Background & Motivation

Counterfactual explanation (CE) provides model interpretability by answering: "What changes to the input would alter the model's prediction?" Existing methods suffer from three core issues:

Optimization-based (Opt) methods: These methods optimize latent vectors in a generative model's latent space to cross the decision boundary. However, when the source and target classes are far apart (especially in multi-class settings), gradients must traverse multiple class regions, causing vanishing gradients. As a result, generated counterfactuals tend to cluster near the decision boundary rather than truly reflecting target-class characteristics. Additionally, these methods require a differentiable classifier.

Conditional Generative Model (CGM)-based methods: These methods use classifier outputs as conditions for a generative model, generating counterfactuals by substituting the condition. However, the latent space is discontinuous — different class latent spaces are disjoint, making meaningful interpolation or back-tracing to the decision boundary infeasible.

Reliability problem: Counterfactuals generated by existing methods typically lie near the learned decision boundary rather than the true decision boundary.

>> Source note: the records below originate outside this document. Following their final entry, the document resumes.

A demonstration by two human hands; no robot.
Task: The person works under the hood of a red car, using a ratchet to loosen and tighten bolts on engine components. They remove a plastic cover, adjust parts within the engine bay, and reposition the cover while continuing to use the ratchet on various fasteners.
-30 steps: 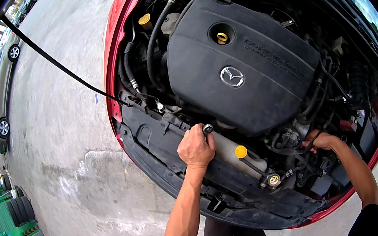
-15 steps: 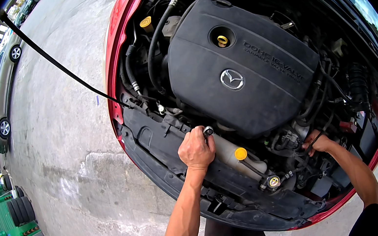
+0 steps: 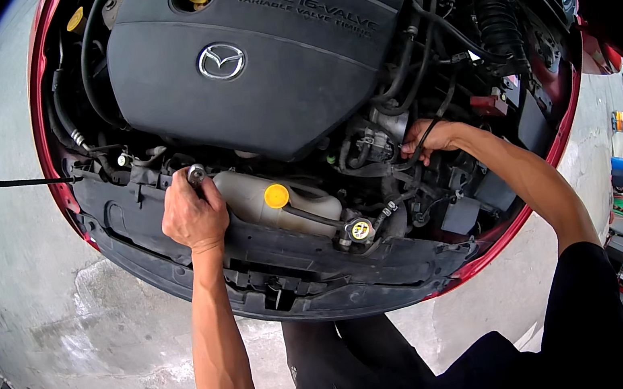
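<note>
My left hand [image 3: 194, 215] is closed around a ratchet wrench, and its round metal head [image 3: 197, 173] pokes out above my fist. The fist rests near the front edge of the engine bay, just left of a whitish coolant reservoir [image 3: 250, 189] with a yellow cap [image 3: 277, 196]. My right hand [image 3: 433, 137] reaches in beside a silvery metal throttle body [image 3: 391, 123], its fingers curled close together. A thin black hose [image 3: 446, 98] passes over these fingers. What they grip, if anything, is hidden.
A large black engine cover [image 3: 273, 54] fills the middle of the bay. A radiator cap [image 3: 360, 229] sits in front of my right forearm. The black hood prop rod [image 3: 8, 181] stands at the left. Red bodywork [image 3: 557, 147] edges the bay.
The view has turned and shifted right, so the car sits further left and higher in the picture. Both hands stay at the same places in the engine bay.
</note>
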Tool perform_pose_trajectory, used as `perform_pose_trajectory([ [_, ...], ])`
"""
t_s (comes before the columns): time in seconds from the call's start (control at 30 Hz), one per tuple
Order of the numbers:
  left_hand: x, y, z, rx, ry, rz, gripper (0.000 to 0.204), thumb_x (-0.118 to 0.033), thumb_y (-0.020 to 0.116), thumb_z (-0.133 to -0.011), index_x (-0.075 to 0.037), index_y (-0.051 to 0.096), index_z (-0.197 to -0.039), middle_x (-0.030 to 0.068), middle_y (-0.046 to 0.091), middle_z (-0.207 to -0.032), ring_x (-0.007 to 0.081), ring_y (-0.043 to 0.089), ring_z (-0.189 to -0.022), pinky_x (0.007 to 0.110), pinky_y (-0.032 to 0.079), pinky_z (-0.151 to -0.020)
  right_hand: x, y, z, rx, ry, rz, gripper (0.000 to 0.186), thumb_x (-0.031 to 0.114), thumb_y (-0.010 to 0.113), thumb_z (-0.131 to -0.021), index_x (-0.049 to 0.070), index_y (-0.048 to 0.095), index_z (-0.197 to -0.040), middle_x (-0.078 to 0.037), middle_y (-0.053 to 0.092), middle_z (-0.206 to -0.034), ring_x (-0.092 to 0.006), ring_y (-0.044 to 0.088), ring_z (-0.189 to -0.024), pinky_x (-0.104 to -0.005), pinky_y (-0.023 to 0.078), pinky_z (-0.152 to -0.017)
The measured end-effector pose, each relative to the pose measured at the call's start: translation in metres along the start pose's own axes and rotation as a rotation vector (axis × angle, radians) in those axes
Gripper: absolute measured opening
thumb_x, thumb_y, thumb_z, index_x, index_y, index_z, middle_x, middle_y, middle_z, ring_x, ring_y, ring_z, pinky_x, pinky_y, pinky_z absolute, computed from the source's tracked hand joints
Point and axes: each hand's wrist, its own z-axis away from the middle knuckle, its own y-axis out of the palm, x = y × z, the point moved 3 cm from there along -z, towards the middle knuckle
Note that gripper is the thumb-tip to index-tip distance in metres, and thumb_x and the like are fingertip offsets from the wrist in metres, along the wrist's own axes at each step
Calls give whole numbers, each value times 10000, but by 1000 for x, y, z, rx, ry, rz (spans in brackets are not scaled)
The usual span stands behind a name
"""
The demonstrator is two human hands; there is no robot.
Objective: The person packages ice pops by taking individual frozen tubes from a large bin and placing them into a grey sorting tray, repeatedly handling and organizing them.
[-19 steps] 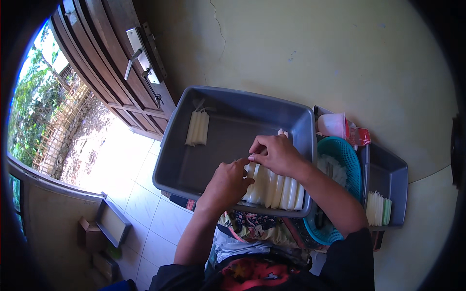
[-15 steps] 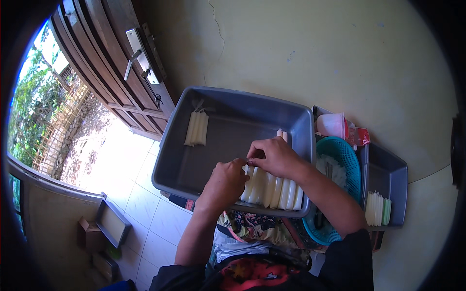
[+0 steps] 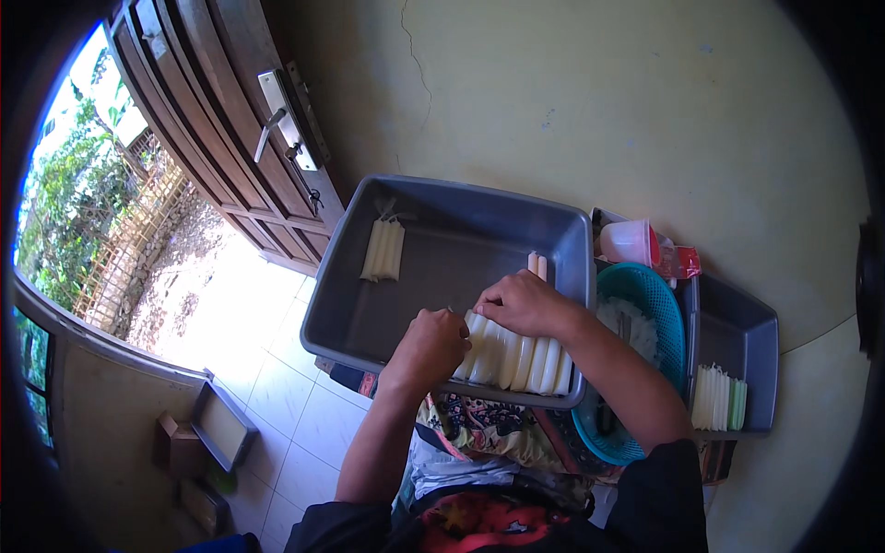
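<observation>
A row of slim clear plastic tubes [image 3: 523,355] filled with creamy white liquid leans at the right end of a large grey tub [image 3: 442,189]. At the left end of this row, my left hand [image 3: 431,346] is closed, its fingers curled at the endmost tube. My right hand [image 3: 525,302] pinches at the top of the same tube, palm down over the row. The pinched tube end is mostly hidden by my fingers. Two pinkish tubes [image 3: 537,265] show behind my right hand. A small bundle of filled tubes [image 3: 383,249] lies at the tub's far left.
Right of the tub is a teal basket [image 3: 671,323] with clear plastic inside. Beyond it a second grey tub [image 3: 761,346] holds white and green tubes [image 3: 719,398]. A pink-white cup [image 3: 625,241] stands behind. A wooden door [image 3: 230,120] is open at left.
My hands have drawn slightly apart at the top of the endmost tube. The whole view has shifted a little, with the tub's left side appearing farther right and lower.
</observation>
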Motion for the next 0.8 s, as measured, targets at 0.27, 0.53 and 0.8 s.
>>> perform_pose_trajectory([
  [0.27,4,3,-3,54,-18,-26,208,-121,761,-904,-22,844,-1066,212,815,-974,386,805,-941,447,641,-880,14,-7,0,14,-29,68,382,388,646,-1055,72,859,-1091,-230,801,-1019,-459,764,-983,-500,594,-998],
  [0.53,14,11,-8,14,-55,-191,189,-155,724,-922,-32,843,-1001,231,797,-960,424,785,-942,503,630,-917,24,-16,-4,-46,-53,118,412,412,654,-1066,53,848,-1122,-221,812,-1039,-426,783,-980,-471,609,-958],
  [0.8,19,-50,-2,-477,24,-21,129,-86,684,-978,12,765,-997,278,755,-897,484,753,-915,549,604,-871,40,-26,-23,-377,-116,-141,397,256,731,-1039,-17,724,-1327,-258,796,-1132,-402,792,-1041,-466,621,-962],
])
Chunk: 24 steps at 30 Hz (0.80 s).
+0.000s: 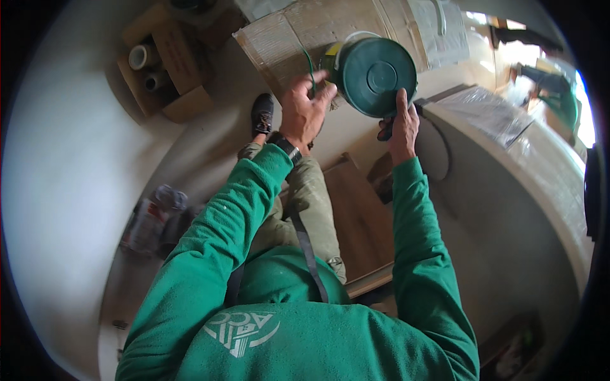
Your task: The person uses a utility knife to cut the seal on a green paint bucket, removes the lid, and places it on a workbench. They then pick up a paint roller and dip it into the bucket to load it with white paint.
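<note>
I hold the green spool (376, 76) up in front of me, above the floor and near the left edge of the white counter (508, 190), its flat round face turned toward me. My right hand (401, 127) supports it from below: the fingers are curled under the lower rim and one finger is laid straight up against the face. My left hand (304, 108) is closed in a pinch on the green cord (311, 68) that comes off the spool's left side. By my judgement the step in hand is drawing cord off the spool; the next move calls for a steady pull with the left hand while the right keeps the spool from tipping and lets it turn. Limits of view: the far side of the spool and the amount of cord left on it are hidden. A dark object under my right palm cannot be identified. The cord's free end is covered by my left fingers. Flattened cardboard (298, 32) lies behind the spool.
</note>
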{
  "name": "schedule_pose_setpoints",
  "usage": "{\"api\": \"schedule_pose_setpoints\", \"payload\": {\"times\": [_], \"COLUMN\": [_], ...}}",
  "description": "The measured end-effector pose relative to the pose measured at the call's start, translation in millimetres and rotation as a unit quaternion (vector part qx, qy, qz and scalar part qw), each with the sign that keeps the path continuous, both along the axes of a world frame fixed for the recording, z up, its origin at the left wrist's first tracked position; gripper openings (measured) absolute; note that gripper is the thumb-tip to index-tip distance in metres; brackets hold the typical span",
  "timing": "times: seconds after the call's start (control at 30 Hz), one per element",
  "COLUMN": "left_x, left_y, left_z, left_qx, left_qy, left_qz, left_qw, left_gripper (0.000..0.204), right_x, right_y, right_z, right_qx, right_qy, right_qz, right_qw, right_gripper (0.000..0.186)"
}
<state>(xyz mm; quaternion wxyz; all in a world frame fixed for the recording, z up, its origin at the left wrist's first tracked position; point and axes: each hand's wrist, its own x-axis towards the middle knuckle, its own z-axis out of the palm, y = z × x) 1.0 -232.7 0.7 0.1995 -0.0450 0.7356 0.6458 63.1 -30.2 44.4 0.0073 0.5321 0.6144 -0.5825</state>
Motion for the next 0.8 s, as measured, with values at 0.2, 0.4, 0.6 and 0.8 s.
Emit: {"api": "schedule_pose_setpoints", "payload": {"times": [0.2,0.4,0.6,0.8], "left_x": [-62,-130,-139,-62], "left_y": [48,116,108,84], "left_z": [10,19,-21,-2], "left_qx": [-0.171,-0.292,-0.257,-0.159], "left_qy": [0.269,0.184,0.055,-0.114], "left_qz": [-0.174,-0.398,-0.324,-0.177], "left_qw": [0.932,0.850,0.909,0.965], "left_gripper": [0.061,0.077,0.069,0.056], "right_x": [40,37,23,9], "right_y": [-3,-18,-10,64], "right_z": [-15,-28,-38,-61], "right_qx": [-0.046,-0.074,0.028,0.209], "right_qy": [0.068,0.183,0.124,0.130], "right_qz": [-0.091,-0.174,-0.163,0.018], "right_qw": [0.993,0.965,0.978,0.969], "right_gripper": [0.036,0.034,0.044,0.041]}}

When the learned boundary deviates from the true one, generated counterfactuals may be neither in-distribution nor representative of the target class.

The authors' core insight is that flow matching can establish a continuous and invertible mapping between flattened latent representations (where class and residual information are entangled) and structured latent representations (where class information is an external condition), thereby enjoying the advantages of both paradigms simultaneously.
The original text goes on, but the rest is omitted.